Spätestens mit dem Europäischen Denkmalschutzjahr 1975, so erinnert sich Volkwin Marg, hieß es: „Vorwärts, wir müssen zurück! Jetzt entdeckten alle die europäische Stadt, schätzten den Erhalt und Weiterbau ihrer Qualitäten. Das war der erste Schritt zur behutsamen Stadterneuerung, welche die Substanz bewahrte und sanierte, statt großflächig abzureißen.“
Die zweite Zerstörung: Warum so viel abgerissen wird
Immerhin, auch das ist Teil der Wahrheit, hat Hamburg in den Jahrzehnten auch ganze Viertel auswendig saniert und erhalten – ob es die großbürgerlichen Straßenzüge in Eppendorf oder Harvestehude sind, aber auch die Arbeiterquartiere der Zwanzigerjahre.

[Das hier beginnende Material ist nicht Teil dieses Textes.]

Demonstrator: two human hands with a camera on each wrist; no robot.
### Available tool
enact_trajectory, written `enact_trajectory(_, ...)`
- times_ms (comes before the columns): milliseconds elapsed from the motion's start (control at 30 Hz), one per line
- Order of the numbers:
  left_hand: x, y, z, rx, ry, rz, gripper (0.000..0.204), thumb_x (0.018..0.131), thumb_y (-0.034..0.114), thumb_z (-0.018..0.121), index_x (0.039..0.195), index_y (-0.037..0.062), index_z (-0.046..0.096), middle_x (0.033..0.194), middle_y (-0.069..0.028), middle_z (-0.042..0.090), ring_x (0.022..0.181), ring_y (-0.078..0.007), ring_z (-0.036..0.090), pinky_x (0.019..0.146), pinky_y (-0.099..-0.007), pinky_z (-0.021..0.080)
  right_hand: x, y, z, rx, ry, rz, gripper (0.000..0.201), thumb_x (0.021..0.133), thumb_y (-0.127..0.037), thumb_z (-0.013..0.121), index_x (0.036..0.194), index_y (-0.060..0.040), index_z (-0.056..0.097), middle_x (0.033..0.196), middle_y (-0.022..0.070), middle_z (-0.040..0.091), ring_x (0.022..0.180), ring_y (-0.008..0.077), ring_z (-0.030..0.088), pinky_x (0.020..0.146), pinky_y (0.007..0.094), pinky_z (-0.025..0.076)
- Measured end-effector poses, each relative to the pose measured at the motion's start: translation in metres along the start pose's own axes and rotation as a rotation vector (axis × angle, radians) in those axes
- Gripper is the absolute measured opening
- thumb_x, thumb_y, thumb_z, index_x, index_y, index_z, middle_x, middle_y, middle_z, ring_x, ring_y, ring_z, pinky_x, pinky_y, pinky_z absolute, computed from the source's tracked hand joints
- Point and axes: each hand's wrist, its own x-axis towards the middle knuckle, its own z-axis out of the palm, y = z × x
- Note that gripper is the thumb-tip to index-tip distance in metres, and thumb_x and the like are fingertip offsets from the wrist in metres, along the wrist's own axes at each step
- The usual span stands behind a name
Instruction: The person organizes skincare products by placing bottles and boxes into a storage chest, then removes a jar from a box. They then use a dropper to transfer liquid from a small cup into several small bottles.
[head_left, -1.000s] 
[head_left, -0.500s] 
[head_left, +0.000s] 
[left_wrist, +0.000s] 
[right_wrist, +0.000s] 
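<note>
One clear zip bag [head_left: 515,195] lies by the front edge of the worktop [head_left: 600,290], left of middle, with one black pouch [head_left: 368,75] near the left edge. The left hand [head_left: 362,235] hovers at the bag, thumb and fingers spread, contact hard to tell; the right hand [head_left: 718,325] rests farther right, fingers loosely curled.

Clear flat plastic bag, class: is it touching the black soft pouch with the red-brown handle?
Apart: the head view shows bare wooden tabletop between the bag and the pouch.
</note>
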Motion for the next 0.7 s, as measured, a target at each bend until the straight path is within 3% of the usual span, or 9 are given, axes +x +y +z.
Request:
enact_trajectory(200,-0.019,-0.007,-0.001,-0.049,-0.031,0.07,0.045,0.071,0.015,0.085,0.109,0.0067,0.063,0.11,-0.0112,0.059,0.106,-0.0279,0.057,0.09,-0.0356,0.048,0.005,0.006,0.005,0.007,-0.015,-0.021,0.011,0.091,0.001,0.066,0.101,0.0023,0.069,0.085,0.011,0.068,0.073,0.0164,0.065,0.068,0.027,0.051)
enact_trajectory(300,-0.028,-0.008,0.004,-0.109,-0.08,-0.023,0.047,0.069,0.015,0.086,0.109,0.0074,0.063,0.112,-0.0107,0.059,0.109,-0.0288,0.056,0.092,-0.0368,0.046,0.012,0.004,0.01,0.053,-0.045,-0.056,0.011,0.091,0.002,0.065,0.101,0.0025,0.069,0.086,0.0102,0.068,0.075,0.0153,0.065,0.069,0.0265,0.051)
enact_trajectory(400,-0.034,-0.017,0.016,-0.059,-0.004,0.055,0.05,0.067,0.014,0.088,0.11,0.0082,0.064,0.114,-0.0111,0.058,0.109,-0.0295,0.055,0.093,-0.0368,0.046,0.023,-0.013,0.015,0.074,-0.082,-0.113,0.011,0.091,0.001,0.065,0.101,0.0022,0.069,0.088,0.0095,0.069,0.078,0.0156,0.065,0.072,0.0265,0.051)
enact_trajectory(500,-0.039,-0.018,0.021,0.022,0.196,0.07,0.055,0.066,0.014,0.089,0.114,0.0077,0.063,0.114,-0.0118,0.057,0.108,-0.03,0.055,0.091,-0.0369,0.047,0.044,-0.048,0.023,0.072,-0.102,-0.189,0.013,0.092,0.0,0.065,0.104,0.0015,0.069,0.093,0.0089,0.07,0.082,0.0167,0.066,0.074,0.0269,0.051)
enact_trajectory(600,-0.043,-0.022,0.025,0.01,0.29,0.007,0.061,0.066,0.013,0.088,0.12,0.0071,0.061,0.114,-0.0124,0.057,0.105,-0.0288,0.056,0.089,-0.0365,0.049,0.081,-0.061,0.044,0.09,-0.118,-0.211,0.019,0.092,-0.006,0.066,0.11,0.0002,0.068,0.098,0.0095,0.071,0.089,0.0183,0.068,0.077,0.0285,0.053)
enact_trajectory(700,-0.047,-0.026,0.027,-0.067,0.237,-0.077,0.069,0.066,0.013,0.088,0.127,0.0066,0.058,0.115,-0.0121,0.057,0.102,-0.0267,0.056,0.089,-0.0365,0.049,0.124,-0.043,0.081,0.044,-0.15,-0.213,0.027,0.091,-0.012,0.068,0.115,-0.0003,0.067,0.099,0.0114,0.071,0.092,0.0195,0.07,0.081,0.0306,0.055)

Und glaubt man den Zahlen des Statistischen Landesamtes, ist die Zeit der zweiten Zerstörung längst vorbei.
Auch Denkmalschützerin Sassenscheidt sieht die Stadt grundsätzlich auf gutem Weg. „Das Hamburger Denkmalschutzamt ist fachlich hervorragend aufgestellt und kümmert sich gerade intensiv um die jüngeren Zeitschichten, die Bauten der 1980er und 1990er Jahre. Und es gibt zahlreiche engagierte Bürgerinnen und Bürger, die sich mit ihrer Zeit oder ihrem Geld für die Baugeschichte dieser Stadt engagieren.“
Vielleicht ist die Freie- und Abrissstadt Hamburg wirklich Geschichte.